Understanding the why behind loss aversion is still a bit tricky. On a clinical level, the brain’s emotional center, the amygdala, has been found to play a “necessary role in generating loss aversion during human decision making,” according to a 2010 study. However, other considerations like a person’s wealth, status of power, and cultural background have all been found to play a part in how susceptible one’s decision-making process is to loss aversion as well. But, all told, researchers seem united in the fact that, as one group concluded in a 2016 study, loss aversion appears to be “an endogenous feature of human decision-making.”

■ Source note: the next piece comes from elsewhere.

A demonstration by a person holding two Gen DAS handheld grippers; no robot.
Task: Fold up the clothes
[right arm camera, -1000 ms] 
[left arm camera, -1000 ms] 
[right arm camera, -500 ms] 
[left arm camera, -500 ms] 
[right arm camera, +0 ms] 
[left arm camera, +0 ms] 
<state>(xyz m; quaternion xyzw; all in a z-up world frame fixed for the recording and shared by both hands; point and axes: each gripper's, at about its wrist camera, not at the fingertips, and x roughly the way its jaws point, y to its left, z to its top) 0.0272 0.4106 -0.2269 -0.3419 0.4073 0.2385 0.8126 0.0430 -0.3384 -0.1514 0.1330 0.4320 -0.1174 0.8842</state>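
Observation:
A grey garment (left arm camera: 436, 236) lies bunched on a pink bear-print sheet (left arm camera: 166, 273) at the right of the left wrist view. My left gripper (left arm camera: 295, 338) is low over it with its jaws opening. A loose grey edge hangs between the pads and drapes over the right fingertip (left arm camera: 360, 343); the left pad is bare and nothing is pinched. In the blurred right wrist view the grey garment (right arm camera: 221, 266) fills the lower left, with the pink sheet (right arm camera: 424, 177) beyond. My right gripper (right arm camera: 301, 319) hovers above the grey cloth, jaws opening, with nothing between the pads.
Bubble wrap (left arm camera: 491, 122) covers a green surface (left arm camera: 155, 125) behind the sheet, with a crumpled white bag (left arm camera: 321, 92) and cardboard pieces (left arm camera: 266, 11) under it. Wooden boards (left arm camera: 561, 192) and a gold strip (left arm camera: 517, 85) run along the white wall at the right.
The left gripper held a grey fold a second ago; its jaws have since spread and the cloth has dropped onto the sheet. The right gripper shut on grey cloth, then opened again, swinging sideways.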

Still, Americans have so far been willing to quiet the voice of their inner dissenter and push ahead with spending.
The University of Michigan’s Consumer Sentiment Index, just weeks after hitting a new decade-low in March, quickly bounced back in April. Data from the Bank of America Institute show that credit and debit card spending was up 15% in the first eight days of April versus the same period of last year, while card spending per household, among cardholders who bring in less than $50,000 annually, had jumped more than 33% in April from the same period of 2019. And Bank of America itself saw travel and entertainment spending from its credit and debit cardholders jump 57% in first quarter, versus the same period of 2021.
COVID-19 has been anything but unilateral in its implications for Americans as a whole, though. So, while some may be out spending, others are still stuck at home just trying to make their groceries last another couple of days, says Schweitzer.

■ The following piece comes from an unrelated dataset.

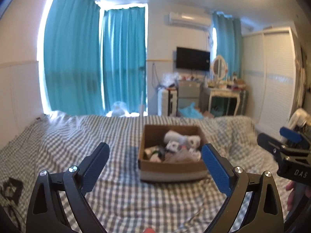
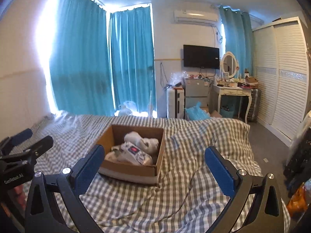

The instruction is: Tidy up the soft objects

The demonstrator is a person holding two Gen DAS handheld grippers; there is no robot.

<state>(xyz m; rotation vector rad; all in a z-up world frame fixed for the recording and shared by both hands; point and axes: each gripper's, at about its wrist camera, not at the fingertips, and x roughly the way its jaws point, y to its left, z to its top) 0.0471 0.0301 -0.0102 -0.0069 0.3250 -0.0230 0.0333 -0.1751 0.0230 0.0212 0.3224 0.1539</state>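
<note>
A brown cardboard box (image 1: 173,166) sits on the bed with the grey checked sheet (image 1: 77,136). It holds several soft white and grey rolled items (image 1: 180,145). The box also shows in the right wrist view (image 2: 134,169), with the soft items (image 2: 140,147) inside. My left gripper (image 1: 155,151) is open and empty, above the bed, short of the box. My right gripper (image 2: 155,153) is open and empty, also short of the box. Each gripper shows at the edge of the other's view: the right one (image 1: 287,141), the left one (image 2: 29,137).
A dark item (image 1: 11,190) lies on the sheet at the near left. Beyond the bed stand a suitcase (image 2: 175,103), a small fridge (image 2: 196,95), a dressing table (image 2: 233,95) and a wardrobe (image 2: 279,81). Teal curtains (image 2: 87,64) cover the windows.
</note>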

“The experience people have had in the past two years is very uneven. Some people have emerged through the pandemic with their careers intact, with appreciated assets, and in a strong financial position. Others have suffered devastating losses,” the University of Pennsylvania professor wrote in a follow-up email. “There is great inequity.”
Even the workers who managed to negotiate higher salaries and wages for themselves over the course of the pandemic are likely feeling the pain of higher prices—if not more so than they would have before, Carnegie Mellon’s Loewenstein says. “It feels like something they finally achieved has been taken away from them,” Loewenstein tells Fortune. “Even though it’s worse—making the same wage and inflation hitting you—I can easily imagine that the better situation feels worse because it feels like this thing that’s finally come to you, that you’ve been longing for and now it’s being wrenched from you.”

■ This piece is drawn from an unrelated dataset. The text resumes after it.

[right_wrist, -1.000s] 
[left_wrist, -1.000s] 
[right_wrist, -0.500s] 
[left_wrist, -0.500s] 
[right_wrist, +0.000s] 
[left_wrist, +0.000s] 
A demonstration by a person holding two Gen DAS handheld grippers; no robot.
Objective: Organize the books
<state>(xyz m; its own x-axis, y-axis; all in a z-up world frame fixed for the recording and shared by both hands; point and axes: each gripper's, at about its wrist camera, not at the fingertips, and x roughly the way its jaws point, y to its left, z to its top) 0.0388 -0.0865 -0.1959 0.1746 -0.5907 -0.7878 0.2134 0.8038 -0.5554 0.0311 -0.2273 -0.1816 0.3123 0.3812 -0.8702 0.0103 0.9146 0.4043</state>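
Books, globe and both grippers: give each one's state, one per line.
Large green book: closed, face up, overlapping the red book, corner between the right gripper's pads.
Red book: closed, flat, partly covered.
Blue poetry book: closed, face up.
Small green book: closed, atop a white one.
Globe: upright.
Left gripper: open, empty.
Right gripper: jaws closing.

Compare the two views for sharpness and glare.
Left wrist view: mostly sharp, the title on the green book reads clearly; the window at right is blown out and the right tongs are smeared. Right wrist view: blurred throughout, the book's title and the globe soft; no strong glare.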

The frustration won’t last forever. Eventually, consumers will adjust and settle in with inflation acting as their new normal—so long as prices are elevated. And if and when they do come back down to Earth, well, loss aversion would seem to imply the reaction will be relatively muted by comparison to the uproar that has taken place in recent months.
“Our memories will fade,” Schweitzer says. “We’ll remember an intense, bad experience, but, in terms of evaluating something, we’re sensitive to the end points. If we watch a movie, we really care about how it ended. If we go to a restaurant, the end of that meal weighs in our mind more than the simple sum of the moments.”